High Court Judge Eric Basnayake did not vacate the magistrate's order, stating that the previous order made on Poya day (December 8) was invalid, hence there being no impediment to the subsequent acceptance of the plaint filed by the CID on December 10,2003.

Court accepted the submissions of Senior State Counsel Yasantha Kodagoda that the "prescribed order made and obtained under hitherto unknown procedure and under extremely suspicious circumstances most unfortunately and clearly and irresistibly pointing towards fraud and collusion" was not valid. The counsel also noted that the motion was tendered after 1.30 p.m. on a holiday (Poya day) when normally motions were not accepted after 10 a.m. Further the magistrate to whom the motion was tendered was not one to whom the case had been allocated and therefore was not in possession of the case record.
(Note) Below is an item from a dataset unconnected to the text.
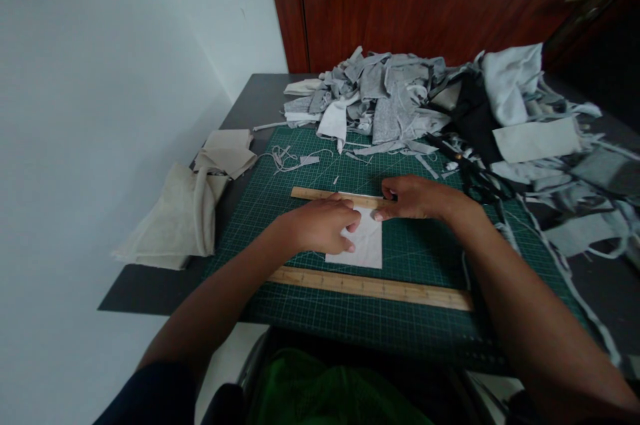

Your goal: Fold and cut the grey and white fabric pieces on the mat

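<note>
A pale piece of cloth lies flat on a green cutting mat, with a short wooden ruler across its far edge. My left hand rests over the ruler and the cloth's left side. Its fingers are bent, with thumb and forefinger apart and touching the cloth. At the ruler's right end, my right hand has its thumb on the near side and its curled forefinger on the far side, gripping across the width. My left palm hides part of the cloth, and my right fingers cover the ruler's end.
A longer wooden ruler lies nearer me on the mat. Grey and white fabric scraps are heaped at the back and right, beside black-handled scissors. Folded cream cloth sits on the left, near the wall. Loose thread trails on the mat.
</note>
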Demonstrator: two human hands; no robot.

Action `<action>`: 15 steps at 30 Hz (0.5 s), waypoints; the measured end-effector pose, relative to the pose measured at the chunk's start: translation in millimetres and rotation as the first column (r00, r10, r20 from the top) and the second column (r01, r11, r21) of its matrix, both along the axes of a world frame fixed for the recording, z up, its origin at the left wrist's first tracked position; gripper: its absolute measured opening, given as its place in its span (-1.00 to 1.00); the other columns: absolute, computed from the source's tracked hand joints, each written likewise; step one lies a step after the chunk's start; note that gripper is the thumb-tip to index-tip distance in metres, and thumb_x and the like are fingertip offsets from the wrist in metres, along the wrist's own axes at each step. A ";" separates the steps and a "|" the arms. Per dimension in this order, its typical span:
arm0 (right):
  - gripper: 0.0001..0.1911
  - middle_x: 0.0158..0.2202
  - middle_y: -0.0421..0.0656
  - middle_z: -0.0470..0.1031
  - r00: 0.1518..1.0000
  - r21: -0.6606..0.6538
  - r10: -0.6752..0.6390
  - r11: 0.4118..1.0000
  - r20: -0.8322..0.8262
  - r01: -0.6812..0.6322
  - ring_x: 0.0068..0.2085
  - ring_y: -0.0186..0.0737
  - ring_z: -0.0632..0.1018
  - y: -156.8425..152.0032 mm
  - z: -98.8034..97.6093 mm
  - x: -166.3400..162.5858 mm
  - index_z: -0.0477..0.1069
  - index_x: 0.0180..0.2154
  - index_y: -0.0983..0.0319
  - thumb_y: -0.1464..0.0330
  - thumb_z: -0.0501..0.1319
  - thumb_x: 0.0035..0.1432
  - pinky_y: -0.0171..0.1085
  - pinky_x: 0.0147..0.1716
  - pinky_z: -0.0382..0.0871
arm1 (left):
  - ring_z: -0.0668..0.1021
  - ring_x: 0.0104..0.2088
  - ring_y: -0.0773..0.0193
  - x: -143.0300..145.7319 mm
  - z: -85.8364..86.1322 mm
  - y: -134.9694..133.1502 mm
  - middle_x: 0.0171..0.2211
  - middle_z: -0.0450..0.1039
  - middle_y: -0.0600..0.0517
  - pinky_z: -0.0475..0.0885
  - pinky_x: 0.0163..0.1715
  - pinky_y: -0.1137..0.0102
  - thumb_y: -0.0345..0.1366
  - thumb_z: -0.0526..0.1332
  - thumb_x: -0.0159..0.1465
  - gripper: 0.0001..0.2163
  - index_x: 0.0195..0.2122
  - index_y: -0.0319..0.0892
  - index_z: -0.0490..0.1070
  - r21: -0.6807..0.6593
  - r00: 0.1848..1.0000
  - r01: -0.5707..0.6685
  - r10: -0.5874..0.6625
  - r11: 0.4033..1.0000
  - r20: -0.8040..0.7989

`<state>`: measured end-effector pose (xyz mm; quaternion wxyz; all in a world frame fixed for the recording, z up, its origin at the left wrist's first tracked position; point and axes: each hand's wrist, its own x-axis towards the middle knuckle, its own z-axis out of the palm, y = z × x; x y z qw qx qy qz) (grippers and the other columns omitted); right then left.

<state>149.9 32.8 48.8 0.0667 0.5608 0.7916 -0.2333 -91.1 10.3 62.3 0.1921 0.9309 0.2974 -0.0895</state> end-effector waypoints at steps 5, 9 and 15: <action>-0.58 -0.30 -0.09 0.55 1.000 0.023 -0.001 1.000 0.025 0.000 -0.29 -0.06 0.51 0.3 -1.0 -1.5 0.37 -0.32 0.15 -0.06 0.31 0.07 -0.25 -0.46 0.15 | 0.56 -0.07 0.04 17.4 -7.8 -11.9 -0.19 0.56 -0.08 0.40 -0.06 0.20 -0.13 0.21 0.41 -0.76 -0.22 -0.18 0.55 0.193 0.988 -0.102 0.078 0.976 0.133; -0.64 -0.30 -0.10 0.56 1.000 0.051 -0.004 0.999 0.021 0.003 -0.30 -0.09 0.51 -0.2 -2.7 -1.3 0.38 -0.33 0.15 0.00 0.31 0.10 -0.26 -0.46 0.14 | 0.59 -0.06 0.04 34.1 -22.6 -25.0 -0.13 0.57 -0.09 0.47 -0.10 0.19 -0.19 0.16 0.44 -0.76 0.02 -0.14 0.50 0.315 0.973 -0.153 0.087 0.937 0.214; -0.73 -0.29 -0.09 0.56 1.000 0.063 -0.012 0.998 0.000 0.012 -0.30 -0.11 0.52 0.3 -5.4 -1.8 0.39 -0.34 0.15 0.11 0.32 0.11 -0.27 -0.46 0.16 | 0.64 -0.21 0.04 46.5 -37.4 -35.5 -0.17 0.58 -0.16 0.52 -0.33 0.24 -0.34 0.14 0.44 -0.76 0.07 -0.29 0.42 0.392 0.995 -0.087 0.059 0.916 0.083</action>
In the absence of the case record, the magistrate had used loose white paper to write the order and subsequently the magistrate had to face the penalty for his unorthodox conduct. Therefore the magistrate's order should be ignored, he argued.

The judge said he was not surprised at the suspicions that arose and held that the standard procedure had not been followed. Court also took into account the fact that the magistrate had not mentioned a single provision on which he had based his order to discharge the petitioner.

Court held that the magistrate could not have discharged the petitioner under 5.120(3) of the Code of Criminal procedure (CCP) as the investigations were still pending. Further under sections 186 and 188 of the CCP, a suspect can be discharged only after a complete investigation and the filing of a plaint. In the instant case, the investigations were pending and a plaint had not been filed in the magistrate's court.

Court discharged the submissions of Mr. Sumathipala's counsel Rienzie Arsekularatne that the acceptance of the plaint on December 10 was invalid because a competent court on December 8 (Poya day) had already dealt with the matter and therefore it was ves judicata and the magistrate erred in accepting the plaint of December 10.

In his judgment, judge Basnayake stated that he did not wish to go into the conduct of the magistrate or the counsel who took part in the proceedings on Poya day as inquiries were pending, except to add (quoting justice O'Connor of the United States):

"One disfiguring feature of any profession, unlike other occupations that may be equally respectable, is that membership entails an ethical obligation to temper one's selfish pursuit of economic success by adhering to standards of conduct that could not be enforced either by legal trial or through the discipline of the market.

There are sound reasons to continue pursuing the goal that is implicit in the traditional view of professional life. Both the special privileges incident to membership in the profession and the advantage those privileges give in the necessary task of earning a living are means to a goal that transcend any accumulation of wealth."